**Work instruction**.
Copy every line from the material below that holds "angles".

**Data**.
╔══

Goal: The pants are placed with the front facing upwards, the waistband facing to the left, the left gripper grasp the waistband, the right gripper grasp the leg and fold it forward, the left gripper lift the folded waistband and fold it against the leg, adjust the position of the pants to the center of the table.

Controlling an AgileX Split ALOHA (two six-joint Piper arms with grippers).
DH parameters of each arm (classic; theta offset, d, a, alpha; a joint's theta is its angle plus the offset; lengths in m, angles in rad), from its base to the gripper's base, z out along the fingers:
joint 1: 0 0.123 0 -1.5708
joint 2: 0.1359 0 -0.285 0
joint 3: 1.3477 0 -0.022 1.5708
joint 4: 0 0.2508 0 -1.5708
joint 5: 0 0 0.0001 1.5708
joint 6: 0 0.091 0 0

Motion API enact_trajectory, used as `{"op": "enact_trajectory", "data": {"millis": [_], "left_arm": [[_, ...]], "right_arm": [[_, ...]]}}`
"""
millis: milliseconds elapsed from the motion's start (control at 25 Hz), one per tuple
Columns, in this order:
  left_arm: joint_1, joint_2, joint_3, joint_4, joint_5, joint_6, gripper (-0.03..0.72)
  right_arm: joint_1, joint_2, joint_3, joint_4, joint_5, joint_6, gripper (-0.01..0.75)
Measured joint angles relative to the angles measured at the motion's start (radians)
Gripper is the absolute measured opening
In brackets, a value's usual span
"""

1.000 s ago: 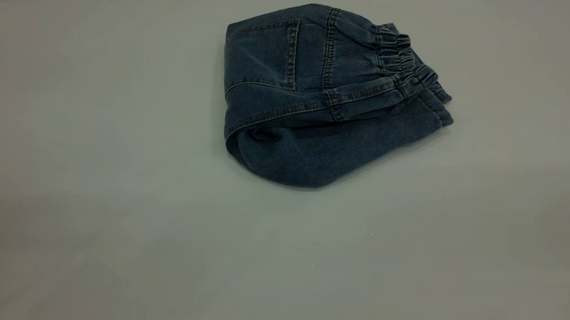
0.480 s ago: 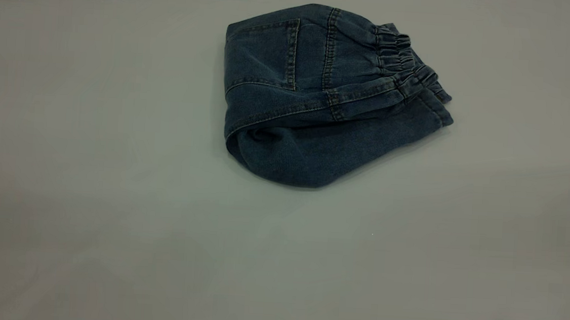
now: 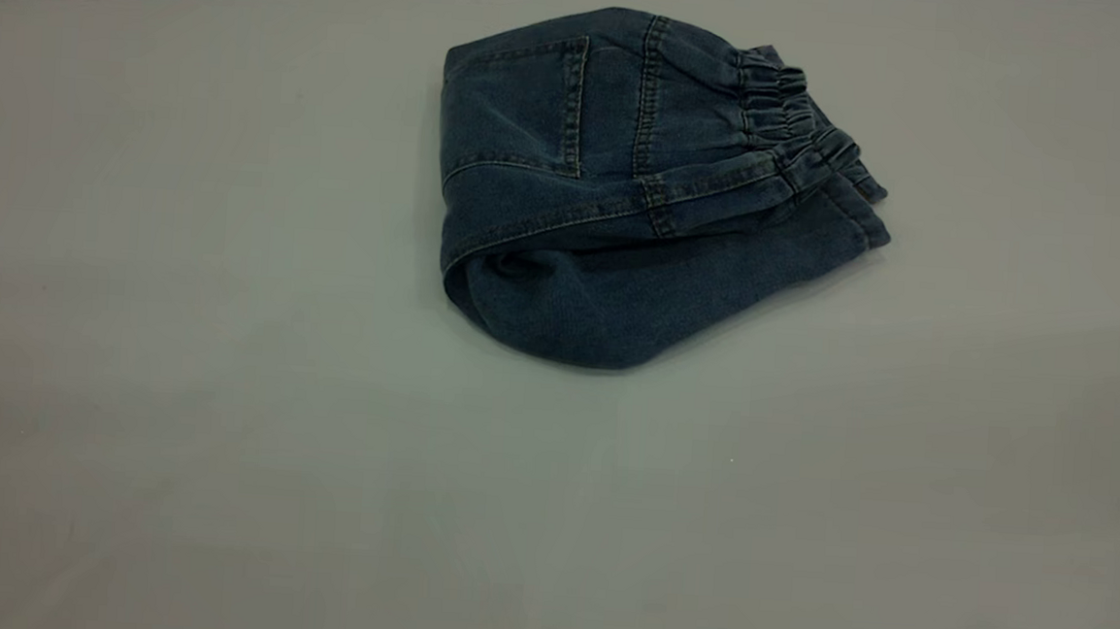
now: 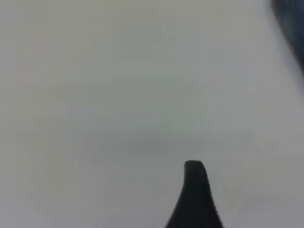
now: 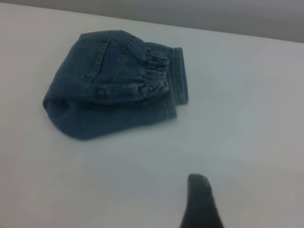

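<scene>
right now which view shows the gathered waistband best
The exterior view: the waistband shows its ruched gathers, folded onto the leg. The right wrist view shows the waistband whole but farther off. The left wrist view catches only a blue sliver of the pants.

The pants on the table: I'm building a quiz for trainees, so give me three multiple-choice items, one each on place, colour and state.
1. Where on the table do the pants lie in the exterior view?
A near the far edge
B at the near edge
C hanging off one side

2. What colour is the stitching?
A white
B tan
C red

3. How do the pants lie?
A spread flat
B folded into a bundle
C held in a gripper

Key: 1 A, they sit close under the far edge; 2 B, tan lines edge the pocket; 3 B, layers overlap, waistband on top, nothing touching.
</scene>
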Motion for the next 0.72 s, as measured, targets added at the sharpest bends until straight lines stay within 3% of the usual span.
{"op": "enact_trajectory", "data": {"millis": [720], "left_arm": [[0.005,-0.143,0.0,0.0,0.001,0.0,0.494]], "right_arm": [[0.0,0.0,0.0,0.002,0.0,0.0,0.411]]}}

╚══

**Written reply**.
DH parameters of each arm (classic; theta offset, d, a, alpha; a joint's theta is its angle plus the offset; lengths in m, angles in rad), from its base to the gripper's base, z out along the fingers:
Measured joint angles relative to the angles measured at the motion's start (radians)

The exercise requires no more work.